ワクチン接種の留意点学ぶ 医療関係者ら120人が研修 県、県医師会

ワクチン接種の留意点などについて説明があった研修会=3日、鹿児島市の県医師会館

ワクチン接種の留意点などについて説明があった研修会=3日、鹿児島市の県医師会館

 【鹿児島総局】県と県医師会は3日、鹿児島市の県医師会館で新型コロナウイルスのワクチン接種研修会を実施した。行政や医療関係者ら約120人が参加。接種前後に必要な業務の流れやワクチンの取り扱いなどについて説明があったほか、副反応への対応など「接種の留意点」について学んだ。

 

 県内のワクチン接種は2月19日に鹿児島医療センター(鹿児島市)で先行して始まり、近く医療従事者7万5000人を対象とした優先接種が開始される。

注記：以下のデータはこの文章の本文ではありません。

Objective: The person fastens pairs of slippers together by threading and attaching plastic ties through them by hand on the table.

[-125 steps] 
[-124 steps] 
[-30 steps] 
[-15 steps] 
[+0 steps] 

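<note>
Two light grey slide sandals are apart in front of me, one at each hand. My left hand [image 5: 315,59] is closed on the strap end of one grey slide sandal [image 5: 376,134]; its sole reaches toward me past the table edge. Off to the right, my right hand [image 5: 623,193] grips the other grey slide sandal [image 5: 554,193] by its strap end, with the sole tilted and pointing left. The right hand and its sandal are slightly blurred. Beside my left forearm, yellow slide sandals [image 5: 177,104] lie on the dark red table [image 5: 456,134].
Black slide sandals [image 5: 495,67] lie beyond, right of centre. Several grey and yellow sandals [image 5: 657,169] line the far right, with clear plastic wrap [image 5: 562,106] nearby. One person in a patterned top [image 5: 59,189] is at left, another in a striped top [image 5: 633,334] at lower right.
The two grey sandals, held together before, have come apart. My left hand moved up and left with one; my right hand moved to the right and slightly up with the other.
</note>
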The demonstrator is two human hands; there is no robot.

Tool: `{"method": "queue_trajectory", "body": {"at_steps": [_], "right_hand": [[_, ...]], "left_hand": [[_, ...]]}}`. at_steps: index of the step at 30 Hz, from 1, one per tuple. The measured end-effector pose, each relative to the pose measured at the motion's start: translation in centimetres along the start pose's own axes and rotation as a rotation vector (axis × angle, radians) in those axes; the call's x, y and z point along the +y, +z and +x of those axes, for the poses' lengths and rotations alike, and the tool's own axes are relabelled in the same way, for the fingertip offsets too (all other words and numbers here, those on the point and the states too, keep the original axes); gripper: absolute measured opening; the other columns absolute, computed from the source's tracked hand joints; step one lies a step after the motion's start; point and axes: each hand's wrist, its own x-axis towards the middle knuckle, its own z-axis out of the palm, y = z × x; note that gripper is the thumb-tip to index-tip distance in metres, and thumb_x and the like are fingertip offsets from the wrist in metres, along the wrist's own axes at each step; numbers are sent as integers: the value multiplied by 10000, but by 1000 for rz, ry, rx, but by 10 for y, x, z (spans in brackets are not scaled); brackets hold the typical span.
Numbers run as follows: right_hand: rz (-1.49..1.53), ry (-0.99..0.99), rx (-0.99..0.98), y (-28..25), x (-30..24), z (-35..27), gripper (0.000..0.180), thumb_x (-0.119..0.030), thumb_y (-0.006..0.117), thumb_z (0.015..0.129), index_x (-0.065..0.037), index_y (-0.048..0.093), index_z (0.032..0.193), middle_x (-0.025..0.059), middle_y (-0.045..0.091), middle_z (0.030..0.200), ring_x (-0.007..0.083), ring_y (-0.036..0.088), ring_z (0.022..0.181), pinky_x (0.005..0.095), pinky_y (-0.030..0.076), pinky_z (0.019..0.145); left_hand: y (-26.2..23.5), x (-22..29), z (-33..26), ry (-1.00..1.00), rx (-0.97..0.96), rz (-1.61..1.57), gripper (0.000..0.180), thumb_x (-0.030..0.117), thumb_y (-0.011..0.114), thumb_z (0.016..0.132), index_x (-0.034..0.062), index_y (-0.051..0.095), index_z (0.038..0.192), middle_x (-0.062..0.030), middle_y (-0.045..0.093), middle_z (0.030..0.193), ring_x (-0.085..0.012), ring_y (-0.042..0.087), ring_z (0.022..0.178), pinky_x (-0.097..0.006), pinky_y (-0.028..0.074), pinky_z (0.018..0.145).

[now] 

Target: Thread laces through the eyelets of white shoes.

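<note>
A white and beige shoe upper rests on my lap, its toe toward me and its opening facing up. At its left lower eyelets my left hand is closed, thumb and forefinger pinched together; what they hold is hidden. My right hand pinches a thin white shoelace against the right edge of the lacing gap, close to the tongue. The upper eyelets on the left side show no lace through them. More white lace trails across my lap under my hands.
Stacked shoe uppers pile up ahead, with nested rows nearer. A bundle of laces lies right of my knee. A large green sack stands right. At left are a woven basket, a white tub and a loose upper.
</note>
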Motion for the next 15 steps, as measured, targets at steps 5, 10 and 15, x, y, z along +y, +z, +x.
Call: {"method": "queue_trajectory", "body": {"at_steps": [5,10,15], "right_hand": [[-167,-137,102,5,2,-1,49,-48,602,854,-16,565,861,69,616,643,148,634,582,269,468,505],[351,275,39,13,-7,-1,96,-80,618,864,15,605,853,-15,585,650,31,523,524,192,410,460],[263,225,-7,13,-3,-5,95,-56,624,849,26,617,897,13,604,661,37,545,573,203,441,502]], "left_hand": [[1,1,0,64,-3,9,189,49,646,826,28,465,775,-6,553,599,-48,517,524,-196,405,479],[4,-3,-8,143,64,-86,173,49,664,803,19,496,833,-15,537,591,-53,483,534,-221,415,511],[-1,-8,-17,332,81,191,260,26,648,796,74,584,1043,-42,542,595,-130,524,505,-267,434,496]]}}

 県くらし保健福祉部ワクチン接種調整班の担当者は「今週と来週に約1万人分ずつ計約2万人分のワクチンが到着する予定。医療従事者の中でもより感染の危険性が高い人への接種を優先する必要がある」と話した。ワクチンの情報を共有する専用システムの設定方法の説明もあった。

 

 講演で鹿児島大学大学院の西順一郎教授(微生物学)は「(副反応がでないか確認するため)接種後は少なくとも15分、過去にアナフィラキシーを含む重いアレルギー症状などを引き起こしたことがある人は30分程度の経過観察が望ましい」と説明。「ワクチンを接種しても安全が保障されるわけではない。基本的な感染対策は引き続き必要だ」と話した。

 

 研修の様子はウエブ会議システム「ZOOM(ズーム)」を通し、県内の各地の医療従事者などに配信された。